Senator Hinch, who was elected three years ago, has conceded his chances of being re-elected are slim.
"It seems that Bill wasn't the only one to get the Shorten end of the stick," the former radio broadcaster quipped on Twitter.
The coalition's Senate numbers could rise from 31 to 34 out of 76 seats.
Three familiar faces look likely to re-join the Senate after being knocked out by the dual citizenship debacle that plagued the previous parliament.
Labor's Katy Gallagher, One Nation's Malcolm Roberts in Queensland and Jacqui Lambie in Tasmania are set to be returned to the red chamber.
Senator Hinch is among 10 incumbents on the way out, including Lisa Singh and Gavin Marshall (Labor), Ian Macdonald, Jim Molan, Lucy Gichuhi (Liberals), Steve Martin (Nationals), Peter Georgiou (One Nation), Fraser Anning (Conservative Nationals) and Duncan Spender (Liberal Democrats).
Centre Alliance's Skye Kakoschke-Moore, who left parliament in the dual-citizenship scandal, also failed to win back her seat in South Australia.
Greens maintain numbers
The Greens appear to have won a Senate seat in every state, keeping the minor party's numbers at nine.
Senator Sarah Hanson-Young has been re-elected in South Australia, declaring she's "more energised and determined than ever".

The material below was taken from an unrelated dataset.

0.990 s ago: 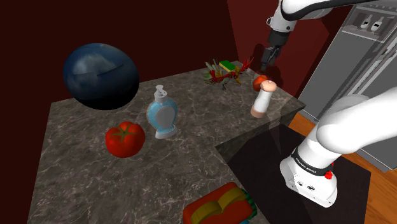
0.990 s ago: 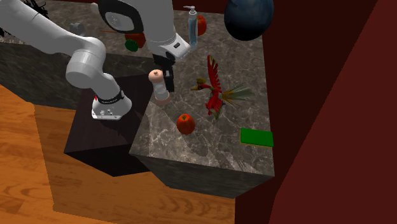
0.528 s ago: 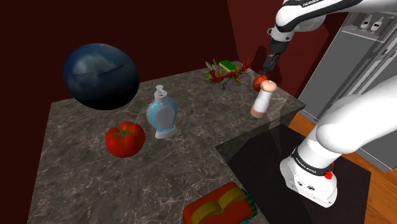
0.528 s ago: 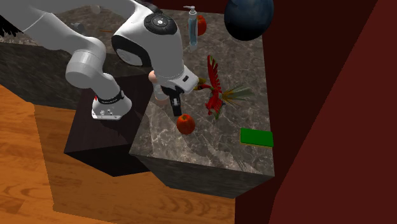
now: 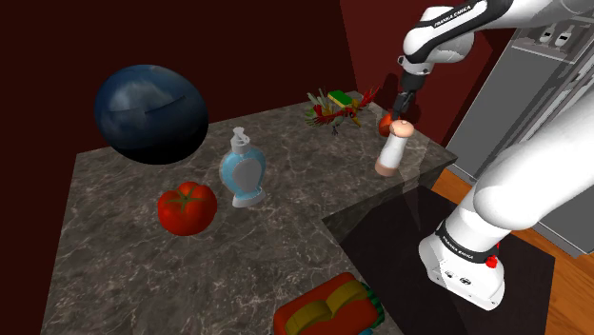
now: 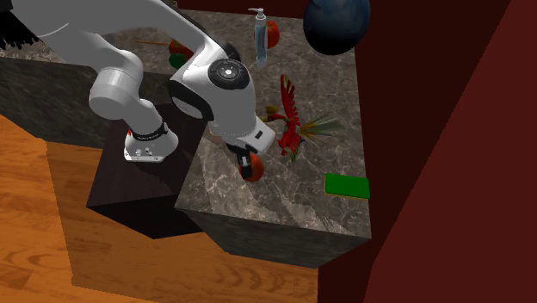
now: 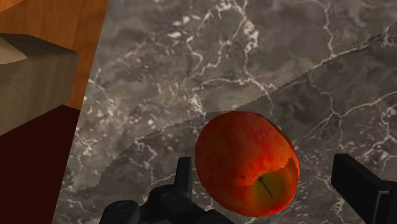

"I can't wait to get back to Canberra to protect the Bight from big oil, and fight for more water for the Murray and climate action," Senator Hanson-Young tweeted.
Excluding the Greens, the number of minor parties and independents on the crossbench has been cut from 10 to six.
Labor won a net 13 seats.
Tens of millions of dollars Clive Palmer spent advertising his United Australia Party don't seem to have paid off, failing to translate into winning any seats.
In Tasmania, the Liberals and Labor look set to hold two seats each and Greens incumbent Nick McKim to return.
The coalition is likely to retain three seats in both NSW and Victoria and Labor another two, with the Greens probably taking the final seat in each state.
It's a similar story in South Australia, where the major parties will take two seats each and the Greens' Sarah Hanson-Young will hold on, with the final seat probably also going to the Liberals.
And in the two territories, ACT and NT, the status quo will prevail with Labor and the Liberals taking one seat each.